On Wikipedia, media theorist, Marshall McLuhan, is credited with coining the term “Global Village” in the early 1960s. Back then, the Village was built with radio and television broadcasts. Today the Village is being built with Internet and Web technologies. Regardless of the technologies, Global Village still refers to the collapsing of barriers and the interaction of people on a global scale.
Question: Has improved technology improved the content that people communicate and how we interact?
Communications technology has bridged the distances but has it collapsed all of the barriers? Our technology has manipulated time and distance to our advantage. We communicate further and faster than we did just a decade ago. But has the content of our communications improved? Faster and further, yes. But are we listening? Is it a conversation? The active collaboration of ideas that form a greater understanding? Or are we just perpetuating the same old communications detritus in greater force and speed?
Social Interaction Designer, Adrian Chan, provides an interesting though heady description of the “pragmatics of communication and a theory of human computer interaction and computer mediated interaction focused on the human factors of communications technologies.”
Pragmatics is defined as “branch of linguistics that emphasizes the how of what we say (in addition to the what).”
There are several observations Adrian makes that resonate with me. Beginning with:
Technologies are rational by design, and in use, they rationalize human activity. Human communication and interaction, however, are neither rational nor designed. The difference between the technical and the human shows up in technology at what we call the “interface…”
To function, technologies must map to human action just as humans must grasp and relate through technology. The greater the transparency of one domain to the other, and the greater the transitivity of actions from one through the other, the more effective their interface.

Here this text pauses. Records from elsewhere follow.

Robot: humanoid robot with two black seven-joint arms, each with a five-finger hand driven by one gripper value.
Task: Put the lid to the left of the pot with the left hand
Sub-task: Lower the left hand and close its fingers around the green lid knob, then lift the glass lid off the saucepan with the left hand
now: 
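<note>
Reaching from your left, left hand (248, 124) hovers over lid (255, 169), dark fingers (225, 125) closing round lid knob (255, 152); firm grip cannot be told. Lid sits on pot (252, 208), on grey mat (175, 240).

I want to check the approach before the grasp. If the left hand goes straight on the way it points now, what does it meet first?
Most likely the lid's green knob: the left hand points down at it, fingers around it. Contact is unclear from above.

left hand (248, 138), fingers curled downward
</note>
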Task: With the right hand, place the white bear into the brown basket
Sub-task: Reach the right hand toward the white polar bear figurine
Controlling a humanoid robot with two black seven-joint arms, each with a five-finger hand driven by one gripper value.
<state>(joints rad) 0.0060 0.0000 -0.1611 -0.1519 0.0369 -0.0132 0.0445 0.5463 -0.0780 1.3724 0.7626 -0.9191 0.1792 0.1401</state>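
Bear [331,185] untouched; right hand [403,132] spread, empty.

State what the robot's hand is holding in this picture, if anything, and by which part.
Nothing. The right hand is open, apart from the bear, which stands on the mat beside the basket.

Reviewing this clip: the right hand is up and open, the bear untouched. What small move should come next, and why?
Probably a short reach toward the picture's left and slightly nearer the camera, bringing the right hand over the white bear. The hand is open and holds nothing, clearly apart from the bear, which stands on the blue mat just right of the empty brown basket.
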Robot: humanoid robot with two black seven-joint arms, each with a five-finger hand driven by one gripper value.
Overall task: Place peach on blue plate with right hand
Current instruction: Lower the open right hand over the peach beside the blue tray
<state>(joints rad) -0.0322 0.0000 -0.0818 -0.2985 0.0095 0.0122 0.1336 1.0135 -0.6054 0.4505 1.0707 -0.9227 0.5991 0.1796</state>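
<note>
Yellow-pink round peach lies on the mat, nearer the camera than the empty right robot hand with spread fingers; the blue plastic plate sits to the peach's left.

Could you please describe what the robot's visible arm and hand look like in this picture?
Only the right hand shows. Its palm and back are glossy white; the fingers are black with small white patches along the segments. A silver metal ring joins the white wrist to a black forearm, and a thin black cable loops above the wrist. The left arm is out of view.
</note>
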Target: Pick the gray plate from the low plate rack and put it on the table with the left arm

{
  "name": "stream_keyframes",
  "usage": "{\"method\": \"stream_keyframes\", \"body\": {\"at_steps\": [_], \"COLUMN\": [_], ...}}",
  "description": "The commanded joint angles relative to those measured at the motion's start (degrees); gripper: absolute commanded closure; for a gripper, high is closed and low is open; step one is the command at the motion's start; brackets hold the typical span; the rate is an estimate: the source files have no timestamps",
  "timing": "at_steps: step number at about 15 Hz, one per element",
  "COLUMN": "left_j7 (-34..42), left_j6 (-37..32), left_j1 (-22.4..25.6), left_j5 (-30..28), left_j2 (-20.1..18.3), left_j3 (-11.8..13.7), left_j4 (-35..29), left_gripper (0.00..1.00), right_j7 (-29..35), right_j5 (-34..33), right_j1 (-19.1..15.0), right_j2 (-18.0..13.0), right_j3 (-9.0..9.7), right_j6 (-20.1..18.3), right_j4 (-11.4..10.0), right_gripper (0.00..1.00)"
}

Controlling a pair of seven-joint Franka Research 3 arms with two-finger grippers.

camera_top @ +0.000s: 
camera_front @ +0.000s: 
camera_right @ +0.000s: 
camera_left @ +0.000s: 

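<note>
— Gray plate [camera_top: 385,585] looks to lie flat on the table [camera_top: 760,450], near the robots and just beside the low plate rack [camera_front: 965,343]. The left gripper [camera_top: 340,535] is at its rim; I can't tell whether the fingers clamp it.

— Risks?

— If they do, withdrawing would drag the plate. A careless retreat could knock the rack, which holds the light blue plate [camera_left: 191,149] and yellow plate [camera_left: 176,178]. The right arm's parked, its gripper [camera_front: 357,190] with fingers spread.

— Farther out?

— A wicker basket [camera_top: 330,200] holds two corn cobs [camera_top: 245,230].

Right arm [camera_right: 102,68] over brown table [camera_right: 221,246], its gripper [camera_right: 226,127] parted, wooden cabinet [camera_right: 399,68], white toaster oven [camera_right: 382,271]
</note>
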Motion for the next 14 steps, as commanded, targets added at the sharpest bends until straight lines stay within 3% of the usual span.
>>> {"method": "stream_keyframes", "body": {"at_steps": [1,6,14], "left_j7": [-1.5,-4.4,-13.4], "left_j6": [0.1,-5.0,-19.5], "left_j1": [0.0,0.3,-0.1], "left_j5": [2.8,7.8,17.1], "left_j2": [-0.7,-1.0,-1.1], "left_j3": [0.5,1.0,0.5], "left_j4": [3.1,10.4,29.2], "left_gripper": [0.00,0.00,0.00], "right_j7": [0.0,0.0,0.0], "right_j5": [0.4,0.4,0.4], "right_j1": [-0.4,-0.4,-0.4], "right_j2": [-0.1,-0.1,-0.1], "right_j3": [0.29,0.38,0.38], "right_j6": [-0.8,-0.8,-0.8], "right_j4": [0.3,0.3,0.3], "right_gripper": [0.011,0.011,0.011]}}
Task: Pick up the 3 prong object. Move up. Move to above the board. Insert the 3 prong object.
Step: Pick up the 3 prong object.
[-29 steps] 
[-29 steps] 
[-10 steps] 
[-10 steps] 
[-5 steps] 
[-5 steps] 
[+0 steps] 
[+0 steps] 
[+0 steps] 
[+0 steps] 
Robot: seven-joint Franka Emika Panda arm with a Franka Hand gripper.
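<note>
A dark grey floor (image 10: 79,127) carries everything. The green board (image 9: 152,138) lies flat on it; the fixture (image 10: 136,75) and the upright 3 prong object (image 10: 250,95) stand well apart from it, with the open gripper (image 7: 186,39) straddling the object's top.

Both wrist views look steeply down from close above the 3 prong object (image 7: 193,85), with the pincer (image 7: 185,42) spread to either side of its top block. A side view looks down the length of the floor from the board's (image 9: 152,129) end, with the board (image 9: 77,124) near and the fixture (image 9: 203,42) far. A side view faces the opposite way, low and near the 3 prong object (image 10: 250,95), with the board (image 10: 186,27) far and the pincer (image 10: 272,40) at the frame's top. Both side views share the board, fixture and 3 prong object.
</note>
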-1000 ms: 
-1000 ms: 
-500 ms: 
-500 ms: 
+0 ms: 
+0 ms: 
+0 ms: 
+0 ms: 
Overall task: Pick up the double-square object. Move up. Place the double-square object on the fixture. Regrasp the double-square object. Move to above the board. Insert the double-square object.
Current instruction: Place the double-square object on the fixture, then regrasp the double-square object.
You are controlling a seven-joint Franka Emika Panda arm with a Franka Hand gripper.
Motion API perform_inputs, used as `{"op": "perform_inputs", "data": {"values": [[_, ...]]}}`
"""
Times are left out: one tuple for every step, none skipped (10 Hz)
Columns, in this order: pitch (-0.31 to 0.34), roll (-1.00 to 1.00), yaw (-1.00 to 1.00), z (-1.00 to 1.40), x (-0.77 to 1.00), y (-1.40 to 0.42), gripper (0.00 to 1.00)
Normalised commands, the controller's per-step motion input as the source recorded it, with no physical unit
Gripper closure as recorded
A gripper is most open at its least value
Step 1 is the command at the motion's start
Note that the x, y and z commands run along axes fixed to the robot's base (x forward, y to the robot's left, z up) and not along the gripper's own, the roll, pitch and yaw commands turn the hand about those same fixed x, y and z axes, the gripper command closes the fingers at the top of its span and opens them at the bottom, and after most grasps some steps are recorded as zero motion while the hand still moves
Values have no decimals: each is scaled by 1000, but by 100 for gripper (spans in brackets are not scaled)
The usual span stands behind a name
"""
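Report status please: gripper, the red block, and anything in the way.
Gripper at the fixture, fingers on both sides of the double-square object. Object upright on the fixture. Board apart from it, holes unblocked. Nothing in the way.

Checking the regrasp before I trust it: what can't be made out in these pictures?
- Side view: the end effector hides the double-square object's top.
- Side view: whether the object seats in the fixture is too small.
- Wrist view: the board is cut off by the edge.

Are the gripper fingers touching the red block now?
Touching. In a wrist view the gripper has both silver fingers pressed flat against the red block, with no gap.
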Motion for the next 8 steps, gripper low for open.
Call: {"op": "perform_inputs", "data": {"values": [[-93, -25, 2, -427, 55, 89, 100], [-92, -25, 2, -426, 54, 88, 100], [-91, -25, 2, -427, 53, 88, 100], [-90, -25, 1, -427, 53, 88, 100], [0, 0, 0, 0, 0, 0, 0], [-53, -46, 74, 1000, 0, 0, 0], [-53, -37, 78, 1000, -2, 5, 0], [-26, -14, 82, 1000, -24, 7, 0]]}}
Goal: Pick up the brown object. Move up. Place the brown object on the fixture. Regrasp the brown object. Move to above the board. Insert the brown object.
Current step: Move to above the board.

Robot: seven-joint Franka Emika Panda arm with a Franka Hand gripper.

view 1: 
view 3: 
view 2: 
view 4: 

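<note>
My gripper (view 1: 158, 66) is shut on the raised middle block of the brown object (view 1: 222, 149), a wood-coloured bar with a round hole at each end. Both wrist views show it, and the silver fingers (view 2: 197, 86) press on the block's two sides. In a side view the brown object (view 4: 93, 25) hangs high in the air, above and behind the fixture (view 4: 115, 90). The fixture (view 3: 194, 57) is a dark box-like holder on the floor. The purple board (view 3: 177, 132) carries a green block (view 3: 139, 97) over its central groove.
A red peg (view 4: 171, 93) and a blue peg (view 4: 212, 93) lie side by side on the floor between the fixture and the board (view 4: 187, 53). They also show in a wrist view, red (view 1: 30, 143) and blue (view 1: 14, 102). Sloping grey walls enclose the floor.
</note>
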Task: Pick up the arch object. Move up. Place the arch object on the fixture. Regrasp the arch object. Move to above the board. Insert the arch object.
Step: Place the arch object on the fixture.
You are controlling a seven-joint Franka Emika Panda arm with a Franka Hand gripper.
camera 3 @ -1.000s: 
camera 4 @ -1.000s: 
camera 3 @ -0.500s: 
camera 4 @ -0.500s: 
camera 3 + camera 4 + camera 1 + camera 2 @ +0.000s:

What resonates for me is not so much is description of the process of effective communication. What resonates for me is the impact of irrational and undesigned human communication.
The best illustration of this is human interaction with the Blackberry (or what my coworker calls the “Crackberry.”) Since being given one, she like President Obama is in perpetual communication but what is the value of that communication? The Blackberry allows us to say more and hear more but is the content richer? Has the Blackberry brought the Village together in greater unison and harmony? Can it?
Another illustration is the reaction to the White House email servers crashing. The election of President Obama is historic not only on human terms as the first Black president but also on terms of communications as the first president to utilize the technology.
My hope is that content will follow the contact.